Elevated absolute monocyte counts (AMCs) have been reported to indicate poor prognosis for patients with lymphoproliferative disease, including those with follicular lymphoma (FL) receiving various treatments. We evaluated the prognostic impact of AMC in 150 consecutive FL patients who received rituximab plus cyclophosphamide, doxorubicin, vincristine, and prednisone (R-CHOP) therapy. Progression-free survival (PFS) did not differ significantly according to the AMC level.
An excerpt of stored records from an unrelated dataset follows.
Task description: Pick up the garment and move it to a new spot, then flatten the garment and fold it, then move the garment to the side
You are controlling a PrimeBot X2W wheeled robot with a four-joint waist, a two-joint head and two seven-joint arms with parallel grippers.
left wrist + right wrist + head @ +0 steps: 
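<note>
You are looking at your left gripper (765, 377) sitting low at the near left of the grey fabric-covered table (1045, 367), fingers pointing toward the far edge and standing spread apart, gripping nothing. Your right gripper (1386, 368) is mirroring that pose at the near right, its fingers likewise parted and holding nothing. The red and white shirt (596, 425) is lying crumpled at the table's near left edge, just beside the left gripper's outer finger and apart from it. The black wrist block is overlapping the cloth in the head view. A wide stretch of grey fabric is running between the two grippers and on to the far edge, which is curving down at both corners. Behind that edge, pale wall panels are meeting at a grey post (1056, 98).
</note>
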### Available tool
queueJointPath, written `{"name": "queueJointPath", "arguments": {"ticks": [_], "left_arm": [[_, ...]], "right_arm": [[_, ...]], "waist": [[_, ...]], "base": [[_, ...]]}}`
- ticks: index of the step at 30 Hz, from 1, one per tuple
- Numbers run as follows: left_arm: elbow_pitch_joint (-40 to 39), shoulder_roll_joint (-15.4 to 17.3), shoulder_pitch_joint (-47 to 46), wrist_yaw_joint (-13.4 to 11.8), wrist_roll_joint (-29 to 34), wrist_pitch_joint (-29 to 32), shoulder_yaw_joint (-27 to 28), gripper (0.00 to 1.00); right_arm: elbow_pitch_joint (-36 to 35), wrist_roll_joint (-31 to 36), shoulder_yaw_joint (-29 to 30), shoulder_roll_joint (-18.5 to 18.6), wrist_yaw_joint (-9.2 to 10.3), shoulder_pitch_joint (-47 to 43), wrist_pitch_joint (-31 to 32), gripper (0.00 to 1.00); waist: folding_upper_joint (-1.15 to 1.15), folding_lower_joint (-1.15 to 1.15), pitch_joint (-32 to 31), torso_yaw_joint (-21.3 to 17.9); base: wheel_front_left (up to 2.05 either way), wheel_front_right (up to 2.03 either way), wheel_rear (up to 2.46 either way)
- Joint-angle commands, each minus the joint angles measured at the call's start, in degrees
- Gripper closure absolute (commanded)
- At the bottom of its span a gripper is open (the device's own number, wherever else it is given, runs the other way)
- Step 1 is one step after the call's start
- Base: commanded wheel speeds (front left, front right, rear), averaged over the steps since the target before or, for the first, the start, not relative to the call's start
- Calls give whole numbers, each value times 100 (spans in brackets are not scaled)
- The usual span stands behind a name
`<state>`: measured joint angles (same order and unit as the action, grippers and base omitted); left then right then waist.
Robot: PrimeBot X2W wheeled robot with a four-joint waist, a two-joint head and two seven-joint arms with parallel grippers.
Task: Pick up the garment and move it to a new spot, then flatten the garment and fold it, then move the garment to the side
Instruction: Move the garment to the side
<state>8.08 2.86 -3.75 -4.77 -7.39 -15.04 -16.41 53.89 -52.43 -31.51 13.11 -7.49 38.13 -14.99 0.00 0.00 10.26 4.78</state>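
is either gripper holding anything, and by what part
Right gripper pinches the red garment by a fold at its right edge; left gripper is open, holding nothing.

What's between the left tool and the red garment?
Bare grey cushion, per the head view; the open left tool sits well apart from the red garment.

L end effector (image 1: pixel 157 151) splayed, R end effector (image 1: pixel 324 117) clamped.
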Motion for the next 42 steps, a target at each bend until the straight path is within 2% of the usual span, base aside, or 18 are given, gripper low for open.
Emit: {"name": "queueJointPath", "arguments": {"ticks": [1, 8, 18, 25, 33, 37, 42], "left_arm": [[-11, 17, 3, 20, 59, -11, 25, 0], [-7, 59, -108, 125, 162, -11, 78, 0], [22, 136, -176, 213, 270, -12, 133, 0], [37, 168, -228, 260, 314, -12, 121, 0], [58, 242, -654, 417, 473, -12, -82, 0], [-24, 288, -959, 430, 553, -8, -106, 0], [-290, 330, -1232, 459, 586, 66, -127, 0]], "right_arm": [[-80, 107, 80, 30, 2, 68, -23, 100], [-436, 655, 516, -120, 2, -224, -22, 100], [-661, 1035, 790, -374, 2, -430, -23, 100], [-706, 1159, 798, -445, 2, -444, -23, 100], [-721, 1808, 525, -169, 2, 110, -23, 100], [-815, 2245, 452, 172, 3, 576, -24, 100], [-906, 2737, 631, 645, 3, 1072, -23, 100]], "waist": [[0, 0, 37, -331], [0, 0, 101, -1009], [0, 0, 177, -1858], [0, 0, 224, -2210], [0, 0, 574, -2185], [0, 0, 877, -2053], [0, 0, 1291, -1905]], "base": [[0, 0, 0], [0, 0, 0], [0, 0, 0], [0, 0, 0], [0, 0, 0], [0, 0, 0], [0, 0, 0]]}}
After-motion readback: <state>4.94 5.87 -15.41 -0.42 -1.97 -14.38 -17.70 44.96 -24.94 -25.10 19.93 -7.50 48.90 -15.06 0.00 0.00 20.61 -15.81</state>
Univariate and multivariate analyses did not indicate a prognostic significance of AMC for PFS. Thus, the AMC is not a prognostic factor for FL patients treated with R-CHOP. However, immunochemotherapy might influence the prognostic impact of AMC.

摘要

已有研究报道,绝对单核细胞计数(AMC)升高与淋巴增殖性疾病患者,包括接受各种治疗的滤泡性淋巴瘤(FL)患者的不良预后相关。我们评估了 150 例连续接受利妥昔单抗联合环磷酰胺、多柔比星、长春新碱和泼尼松(R-CHOP)治疗的 FL 患者的 AMC 对预后的影响。根据 AMC 水平,无进展生存期(PFS)无显著差异。单因素和多因素分析均表明 AMC 对 PFS 无预后意义。因此,AMC 不是接受 R-CHOP 治疗的 FL 患者的预后因素。然而,免疫化学疗法可能会影响 AMC 的预后影响。